Infantile Hemangiomas Involving the Neuraxis: Clinical and Imaging Findings

V. Viswanathana, E.R. Smithb, J.B. Mullikenc, S.J. Fishmanc, H.P.W. Kozakewichc, P.E. Burrowse and D.B. Orbacha,c,d

a Neuroradiology Division, Brigham and Women's Hospital, Boston, Mass
b Neurosurgery Division, Children's Hospital Boston, Boston, Mass
c Vascular Anomalies Center, Children's Hospital Boston, Boston, Mass
d Neurointerventional Radiology, Children's Hospital Boston, Boston, Mass
e Vascular Malformations Center, Roosevelt Hospital, New York, NY

Please address correspondence to Darren Orbach, MD, PhD, Neurointerventional Radiology, Brigham and Women's Hospital, 75 Francis St, PBB-356, Boston, MA 02115; e-mail: dorbach{at}partners.org

BACKGROUND AND PURPOSE: The neuroradiology and neurosurgery literature is replete with references to "hemangioma" involving the central nervous system (CNS). However, the number of cases of true infantile hemangiomas in the CNS reported to date is 15. Our purpose was to delineate the definition of infantile hemangiomas, determine their prevalence in the neuraxis, and describe their imaging characteristics and associations in this location.

MATERIALS AND METHODS: We reviewed our Vascular Anomalies Center data base from 1999 through May 2008 to assess the prevalence of intracranial or intraspinal involvement within the total cohort of infantile hemangiomas. Fifteen patients were identified with infantile hemangiomas that involved the neuraxis. Two board-certified neuroradiologists reviewed the available imaging of these 15 patients, and a board-certified pathologist reviewed the available histopathology. Clinical records of all 15 patients were reviewed to identify the type of treatment and the treatment response.

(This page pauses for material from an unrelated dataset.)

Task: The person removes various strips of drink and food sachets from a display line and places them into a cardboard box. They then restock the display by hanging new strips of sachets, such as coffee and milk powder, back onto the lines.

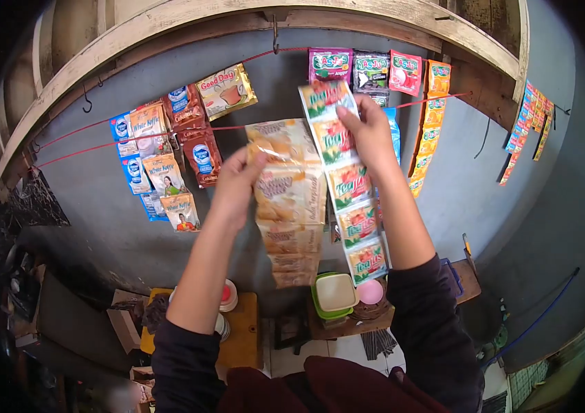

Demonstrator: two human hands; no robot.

RESULTS: Of the 1454 patients listed with infantile hemangioma, 15 (~1.0%) had involvement of the CNS. Eight patients had intracranial infantile hemangioma, 6 had intraspinal hemangioma, and 1 had both. In most instances, there was continuous extension into the neuraxis from an extracranial or extraspinal lesion. There were no cases of a CNS hemangioma without an accompanying extra-CNS tumor. Two patients had findings consistent with posterior fossa anomalies, cervicofacial hemangioma, arterial anomalies, cardiac defects, ocular abnormalities, and associated sternal or ventral defect. Of note, there were no brain or spinal parenchymal signal-intensity abnormalities, and there was no evidence of parenchymal invasion.

CONCLUSIONS: CNS involvement by infantile hemangiomas is an unusual occurrence, which, when recognized, can help optimize patient management.